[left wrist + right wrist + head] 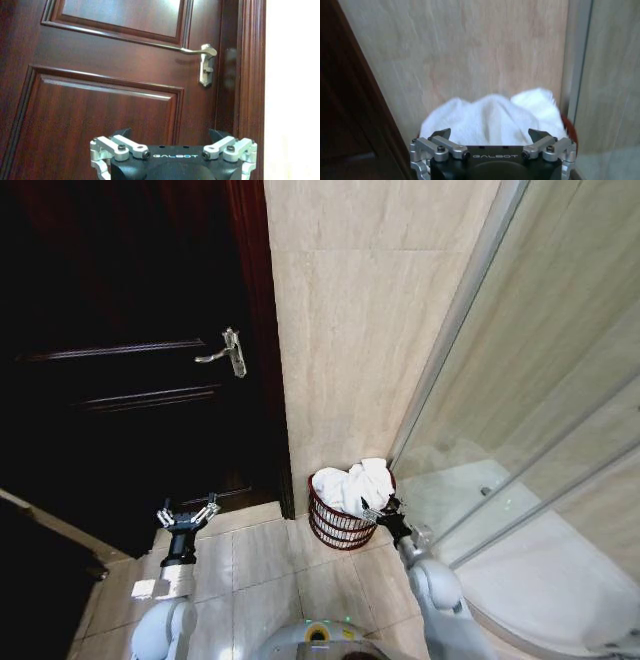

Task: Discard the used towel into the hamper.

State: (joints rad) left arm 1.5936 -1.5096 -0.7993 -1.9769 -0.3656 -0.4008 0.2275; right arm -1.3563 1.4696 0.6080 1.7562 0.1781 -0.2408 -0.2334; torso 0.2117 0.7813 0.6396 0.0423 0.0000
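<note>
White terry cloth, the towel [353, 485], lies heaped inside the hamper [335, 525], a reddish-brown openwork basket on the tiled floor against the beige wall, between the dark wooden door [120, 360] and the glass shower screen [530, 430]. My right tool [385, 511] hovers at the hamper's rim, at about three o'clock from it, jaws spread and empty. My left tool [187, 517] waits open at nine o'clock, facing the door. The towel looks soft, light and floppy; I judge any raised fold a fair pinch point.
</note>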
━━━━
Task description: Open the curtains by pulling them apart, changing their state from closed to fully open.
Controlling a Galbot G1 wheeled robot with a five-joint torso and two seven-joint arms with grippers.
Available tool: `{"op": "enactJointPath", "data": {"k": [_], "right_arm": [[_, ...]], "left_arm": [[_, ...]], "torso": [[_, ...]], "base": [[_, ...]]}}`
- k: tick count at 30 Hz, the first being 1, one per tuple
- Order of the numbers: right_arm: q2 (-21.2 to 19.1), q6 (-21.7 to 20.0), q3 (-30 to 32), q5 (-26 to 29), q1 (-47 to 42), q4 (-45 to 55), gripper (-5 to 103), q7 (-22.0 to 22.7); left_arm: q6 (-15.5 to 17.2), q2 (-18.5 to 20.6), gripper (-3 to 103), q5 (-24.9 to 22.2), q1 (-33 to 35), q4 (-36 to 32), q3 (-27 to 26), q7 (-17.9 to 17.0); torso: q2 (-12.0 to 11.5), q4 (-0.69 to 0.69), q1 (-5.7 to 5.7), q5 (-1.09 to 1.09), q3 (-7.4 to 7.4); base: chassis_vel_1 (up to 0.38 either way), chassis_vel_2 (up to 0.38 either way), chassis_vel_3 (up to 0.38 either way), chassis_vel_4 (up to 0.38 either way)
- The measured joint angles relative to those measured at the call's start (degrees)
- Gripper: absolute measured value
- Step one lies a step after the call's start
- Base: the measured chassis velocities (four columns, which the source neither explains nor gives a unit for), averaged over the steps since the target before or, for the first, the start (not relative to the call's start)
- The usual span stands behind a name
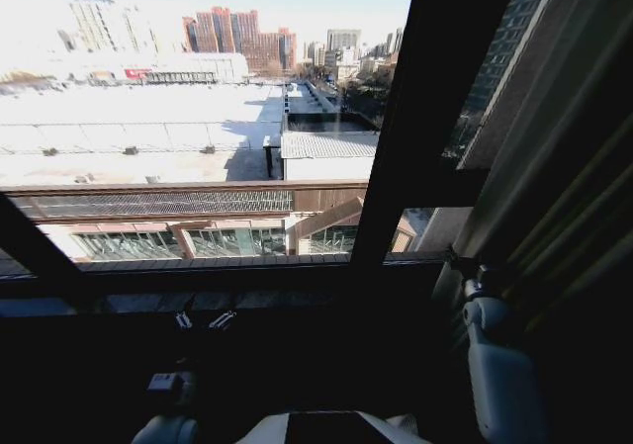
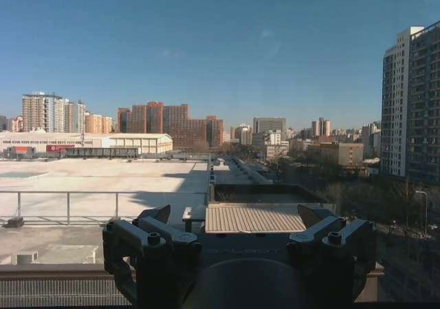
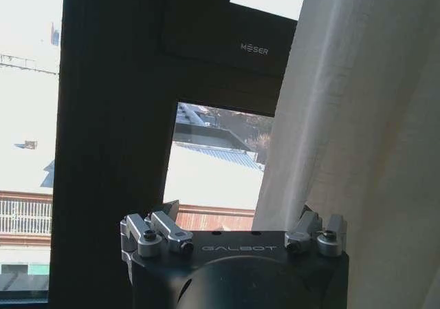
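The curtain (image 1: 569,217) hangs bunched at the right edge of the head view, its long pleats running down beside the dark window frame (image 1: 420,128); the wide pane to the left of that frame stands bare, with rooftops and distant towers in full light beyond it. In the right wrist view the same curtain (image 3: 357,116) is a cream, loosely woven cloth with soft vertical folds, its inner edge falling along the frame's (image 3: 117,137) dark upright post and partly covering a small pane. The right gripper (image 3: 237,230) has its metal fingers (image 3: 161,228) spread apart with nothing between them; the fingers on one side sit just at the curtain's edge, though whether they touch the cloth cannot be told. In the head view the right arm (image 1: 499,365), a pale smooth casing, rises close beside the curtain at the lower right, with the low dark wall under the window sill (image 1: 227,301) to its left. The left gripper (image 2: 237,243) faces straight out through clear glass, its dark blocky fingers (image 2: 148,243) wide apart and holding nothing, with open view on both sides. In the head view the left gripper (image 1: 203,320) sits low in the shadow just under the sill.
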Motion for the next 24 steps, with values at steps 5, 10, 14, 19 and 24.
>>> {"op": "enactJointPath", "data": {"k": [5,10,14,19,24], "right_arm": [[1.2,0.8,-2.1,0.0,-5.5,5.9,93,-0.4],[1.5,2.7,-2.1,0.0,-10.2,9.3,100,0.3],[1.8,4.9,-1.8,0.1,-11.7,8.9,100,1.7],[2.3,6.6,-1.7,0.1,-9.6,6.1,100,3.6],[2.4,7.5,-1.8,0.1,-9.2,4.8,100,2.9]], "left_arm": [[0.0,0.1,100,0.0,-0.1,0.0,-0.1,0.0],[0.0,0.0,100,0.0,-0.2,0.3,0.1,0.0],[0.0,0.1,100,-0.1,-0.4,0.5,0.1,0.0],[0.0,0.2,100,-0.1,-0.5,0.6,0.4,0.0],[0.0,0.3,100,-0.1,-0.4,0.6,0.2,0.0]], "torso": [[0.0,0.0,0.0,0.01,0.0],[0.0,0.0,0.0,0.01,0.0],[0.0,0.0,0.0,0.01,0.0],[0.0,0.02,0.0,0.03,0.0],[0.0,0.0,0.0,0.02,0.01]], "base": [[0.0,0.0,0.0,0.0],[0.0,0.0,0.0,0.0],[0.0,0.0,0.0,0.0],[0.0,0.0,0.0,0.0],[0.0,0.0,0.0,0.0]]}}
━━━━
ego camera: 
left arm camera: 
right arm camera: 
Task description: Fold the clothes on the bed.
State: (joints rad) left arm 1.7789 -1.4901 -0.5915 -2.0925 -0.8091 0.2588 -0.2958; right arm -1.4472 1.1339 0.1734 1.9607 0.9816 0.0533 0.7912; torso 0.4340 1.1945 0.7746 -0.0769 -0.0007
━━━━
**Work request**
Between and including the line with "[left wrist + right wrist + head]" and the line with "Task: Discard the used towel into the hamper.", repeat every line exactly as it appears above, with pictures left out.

**Exercise response**
[left wrist + right wrist + head] 

Task: Discard the used towel into the hamper.

This is the complete output for the exercise.